Design of the Algorithms for the Expert and Planning modules
This study used a non-experimental approach in its design, framed within the paradigms characteristic of applied research. Furthermore, it was carried out through a sequential process composed of two clearly defined phases.
Phase 1: Pedagogical Design of the Expert Module
This phase focused on the design of pedagogical strategies to foster the development of critical thinking in university students from socially deprived contexts. To this end, learning routes were devised that were derived from an original pedagogical model specifically conceived to achieve this purpose [37]. An algorithm that allowed the implementation and adaptation of these learning paths in this module was also explored.
The design was carried out using tools for the construction of flowcharts and Unified Modelling Language (UML), which enabled a visual and structured representation of the ideas and processes involved in the development of the pedagogical strategies.
Phase 2: Design of the Planner module
The development of this module was subdivided into five stages that were executed consecutively, as shown below:
Automated Planning
Automated planning algorithms were implemented that considered the domain representation, student data and previously defined rules. These algorithms took responsibility for generating personalised action plans for each learner in an efficient manner.
Personalisation of Plans
It was ensured that the plans generated by the Planner were highly personalised. This involved carefully tailoring them to the individual needs of each learner, considering their level of progress and the specific areas requiring improvement.

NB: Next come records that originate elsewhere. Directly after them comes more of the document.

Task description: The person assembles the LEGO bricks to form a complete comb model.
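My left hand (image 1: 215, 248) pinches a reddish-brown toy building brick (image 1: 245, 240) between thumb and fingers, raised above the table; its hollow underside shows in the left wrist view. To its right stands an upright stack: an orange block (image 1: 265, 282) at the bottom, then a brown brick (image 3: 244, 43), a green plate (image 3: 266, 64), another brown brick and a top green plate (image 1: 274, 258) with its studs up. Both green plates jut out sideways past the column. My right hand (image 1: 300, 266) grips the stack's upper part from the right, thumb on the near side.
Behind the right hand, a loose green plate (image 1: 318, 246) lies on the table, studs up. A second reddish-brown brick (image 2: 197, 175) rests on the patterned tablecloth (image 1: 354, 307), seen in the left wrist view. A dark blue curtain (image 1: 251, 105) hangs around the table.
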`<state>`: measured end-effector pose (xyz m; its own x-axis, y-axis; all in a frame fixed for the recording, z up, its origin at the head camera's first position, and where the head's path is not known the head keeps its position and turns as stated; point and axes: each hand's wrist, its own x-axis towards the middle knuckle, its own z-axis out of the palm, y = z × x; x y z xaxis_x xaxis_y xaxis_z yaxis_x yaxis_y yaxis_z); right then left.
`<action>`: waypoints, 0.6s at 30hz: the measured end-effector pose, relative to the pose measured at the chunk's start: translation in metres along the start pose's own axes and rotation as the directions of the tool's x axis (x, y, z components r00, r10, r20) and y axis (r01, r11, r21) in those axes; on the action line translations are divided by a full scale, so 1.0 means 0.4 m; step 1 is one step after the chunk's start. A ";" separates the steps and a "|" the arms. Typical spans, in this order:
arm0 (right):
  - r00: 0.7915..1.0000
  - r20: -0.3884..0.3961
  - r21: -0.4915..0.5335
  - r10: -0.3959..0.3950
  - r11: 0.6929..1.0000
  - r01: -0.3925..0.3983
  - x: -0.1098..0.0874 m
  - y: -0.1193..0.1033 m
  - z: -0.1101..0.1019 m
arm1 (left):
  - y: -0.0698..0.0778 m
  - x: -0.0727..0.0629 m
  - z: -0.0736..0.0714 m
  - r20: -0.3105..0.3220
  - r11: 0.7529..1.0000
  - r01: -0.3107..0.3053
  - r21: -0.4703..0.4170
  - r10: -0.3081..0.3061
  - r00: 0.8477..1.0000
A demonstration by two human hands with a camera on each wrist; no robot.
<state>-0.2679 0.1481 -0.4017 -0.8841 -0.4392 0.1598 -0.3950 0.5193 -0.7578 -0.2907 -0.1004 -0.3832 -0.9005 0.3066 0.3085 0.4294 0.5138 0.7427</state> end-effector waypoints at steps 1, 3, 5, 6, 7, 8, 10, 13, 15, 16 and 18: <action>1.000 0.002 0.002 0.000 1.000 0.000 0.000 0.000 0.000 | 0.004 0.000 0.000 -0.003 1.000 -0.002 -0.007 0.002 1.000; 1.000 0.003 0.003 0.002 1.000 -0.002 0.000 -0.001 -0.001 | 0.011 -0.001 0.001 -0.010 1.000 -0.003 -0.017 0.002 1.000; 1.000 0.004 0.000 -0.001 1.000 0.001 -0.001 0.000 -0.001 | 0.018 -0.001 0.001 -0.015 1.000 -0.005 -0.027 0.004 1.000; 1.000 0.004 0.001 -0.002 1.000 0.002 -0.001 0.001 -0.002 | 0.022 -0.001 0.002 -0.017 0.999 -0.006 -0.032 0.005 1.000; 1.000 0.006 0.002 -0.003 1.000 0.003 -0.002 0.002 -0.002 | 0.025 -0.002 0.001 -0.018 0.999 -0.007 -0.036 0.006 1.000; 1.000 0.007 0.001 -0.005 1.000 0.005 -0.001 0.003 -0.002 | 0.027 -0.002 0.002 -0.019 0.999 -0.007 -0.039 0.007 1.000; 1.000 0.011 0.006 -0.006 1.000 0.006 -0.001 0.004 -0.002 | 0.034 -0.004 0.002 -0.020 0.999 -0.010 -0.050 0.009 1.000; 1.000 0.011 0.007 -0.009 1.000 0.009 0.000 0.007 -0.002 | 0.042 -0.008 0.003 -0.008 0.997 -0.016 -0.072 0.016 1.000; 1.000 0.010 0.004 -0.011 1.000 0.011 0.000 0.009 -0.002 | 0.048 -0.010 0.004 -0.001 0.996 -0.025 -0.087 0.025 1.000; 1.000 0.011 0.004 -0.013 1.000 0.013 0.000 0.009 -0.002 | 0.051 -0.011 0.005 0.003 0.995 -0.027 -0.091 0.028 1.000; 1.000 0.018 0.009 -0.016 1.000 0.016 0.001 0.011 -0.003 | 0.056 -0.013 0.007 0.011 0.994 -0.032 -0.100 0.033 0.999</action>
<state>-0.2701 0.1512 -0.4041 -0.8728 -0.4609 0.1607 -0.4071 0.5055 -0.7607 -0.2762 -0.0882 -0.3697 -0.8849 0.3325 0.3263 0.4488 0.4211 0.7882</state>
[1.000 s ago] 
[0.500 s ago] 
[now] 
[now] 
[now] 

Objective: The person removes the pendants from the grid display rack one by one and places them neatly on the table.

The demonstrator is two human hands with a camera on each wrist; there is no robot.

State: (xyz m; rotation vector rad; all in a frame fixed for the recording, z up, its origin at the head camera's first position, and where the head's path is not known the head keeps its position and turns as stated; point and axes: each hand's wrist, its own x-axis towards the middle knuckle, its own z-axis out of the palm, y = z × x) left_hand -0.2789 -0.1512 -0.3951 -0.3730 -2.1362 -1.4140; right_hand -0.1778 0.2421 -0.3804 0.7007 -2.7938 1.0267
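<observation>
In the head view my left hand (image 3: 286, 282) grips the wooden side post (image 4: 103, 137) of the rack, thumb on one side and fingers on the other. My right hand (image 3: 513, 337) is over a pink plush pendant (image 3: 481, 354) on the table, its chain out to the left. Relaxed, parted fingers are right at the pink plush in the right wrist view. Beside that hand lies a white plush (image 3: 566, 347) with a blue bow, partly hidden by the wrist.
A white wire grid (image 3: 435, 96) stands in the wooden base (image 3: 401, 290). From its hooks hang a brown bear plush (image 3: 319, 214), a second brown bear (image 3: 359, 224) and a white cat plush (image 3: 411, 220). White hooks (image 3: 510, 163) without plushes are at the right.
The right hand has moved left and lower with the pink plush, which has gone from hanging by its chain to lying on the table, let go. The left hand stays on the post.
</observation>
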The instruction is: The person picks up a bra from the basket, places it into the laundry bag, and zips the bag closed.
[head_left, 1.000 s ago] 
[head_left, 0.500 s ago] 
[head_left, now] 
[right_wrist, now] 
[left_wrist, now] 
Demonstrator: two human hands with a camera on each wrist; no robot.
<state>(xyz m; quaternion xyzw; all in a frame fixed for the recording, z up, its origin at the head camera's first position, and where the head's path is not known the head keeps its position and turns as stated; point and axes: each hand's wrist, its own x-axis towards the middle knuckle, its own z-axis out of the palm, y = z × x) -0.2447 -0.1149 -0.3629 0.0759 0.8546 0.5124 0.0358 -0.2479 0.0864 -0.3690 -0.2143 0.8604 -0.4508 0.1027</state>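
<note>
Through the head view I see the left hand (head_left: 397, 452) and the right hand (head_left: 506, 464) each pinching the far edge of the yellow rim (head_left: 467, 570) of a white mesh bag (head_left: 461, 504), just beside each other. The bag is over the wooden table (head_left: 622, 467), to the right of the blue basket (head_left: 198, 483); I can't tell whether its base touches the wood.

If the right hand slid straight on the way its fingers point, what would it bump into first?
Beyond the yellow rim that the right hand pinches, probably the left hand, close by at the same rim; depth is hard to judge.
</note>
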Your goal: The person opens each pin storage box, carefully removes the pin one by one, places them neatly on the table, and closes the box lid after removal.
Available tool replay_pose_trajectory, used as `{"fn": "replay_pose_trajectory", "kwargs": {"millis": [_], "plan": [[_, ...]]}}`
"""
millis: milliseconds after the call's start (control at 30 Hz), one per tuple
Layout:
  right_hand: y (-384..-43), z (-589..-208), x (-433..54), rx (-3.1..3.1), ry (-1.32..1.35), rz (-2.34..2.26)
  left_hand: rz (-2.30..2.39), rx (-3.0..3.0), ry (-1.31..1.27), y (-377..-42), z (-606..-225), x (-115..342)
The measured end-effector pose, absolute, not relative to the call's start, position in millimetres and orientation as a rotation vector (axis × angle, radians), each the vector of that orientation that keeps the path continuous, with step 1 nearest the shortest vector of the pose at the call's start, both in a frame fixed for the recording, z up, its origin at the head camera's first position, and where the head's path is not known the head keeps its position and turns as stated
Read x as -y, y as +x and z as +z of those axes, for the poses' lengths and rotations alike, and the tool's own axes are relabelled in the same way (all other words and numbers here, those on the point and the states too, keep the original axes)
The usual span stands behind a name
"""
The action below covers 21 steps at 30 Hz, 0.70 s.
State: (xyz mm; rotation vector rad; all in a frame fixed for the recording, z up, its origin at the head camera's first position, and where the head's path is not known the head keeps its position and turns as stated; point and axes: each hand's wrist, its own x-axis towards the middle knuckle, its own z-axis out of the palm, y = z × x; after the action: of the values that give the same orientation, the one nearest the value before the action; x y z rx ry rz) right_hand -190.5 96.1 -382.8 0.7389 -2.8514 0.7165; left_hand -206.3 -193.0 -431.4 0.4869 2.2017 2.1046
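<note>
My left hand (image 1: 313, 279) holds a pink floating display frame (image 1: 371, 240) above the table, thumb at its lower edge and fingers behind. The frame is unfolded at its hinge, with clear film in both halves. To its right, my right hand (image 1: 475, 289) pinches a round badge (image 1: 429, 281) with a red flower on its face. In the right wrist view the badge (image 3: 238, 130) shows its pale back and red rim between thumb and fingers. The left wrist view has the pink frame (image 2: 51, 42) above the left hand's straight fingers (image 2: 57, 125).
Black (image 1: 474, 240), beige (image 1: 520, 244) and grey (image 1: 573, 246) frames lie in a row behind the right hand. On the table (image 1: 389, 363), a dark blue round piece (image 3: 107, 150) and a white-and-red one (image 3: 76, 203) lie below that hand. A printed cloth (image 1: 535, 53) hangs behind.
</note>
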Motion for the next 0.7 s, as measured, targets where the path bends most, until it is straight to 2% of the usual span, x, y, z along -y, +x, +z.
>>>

Evaluation of Expected Results
Criteria and metrics were established to evaluate the effectiveness of the plans generated, which allowed us to accurately measure whether the plans contributed to the students' progress in their critical thinking skills.
Integration with the Main Algorithm
The Planner module was effectively integrated with the main Learning Progress Algorithm. This ensured that the plans generated were applied coherently and consistently within the overall process of monitoring and optimising student progress.
Testing and Validation
Finally, testing of the Planner module was carried out using student data and simulated scenarios. These tests allowed to evaluate the ability of this module to generate effective and personalised plans, which will help students to improve their critical thinking skills. Its successful integration into the main algorithm contributed significantly to the overall effectiveness of the system by creating synthetic student profiles representing a wide range of cognitive abilities and levels of socio-cultural engagement. The profiles included demographic information, historical academic performance data and initial learning objectives.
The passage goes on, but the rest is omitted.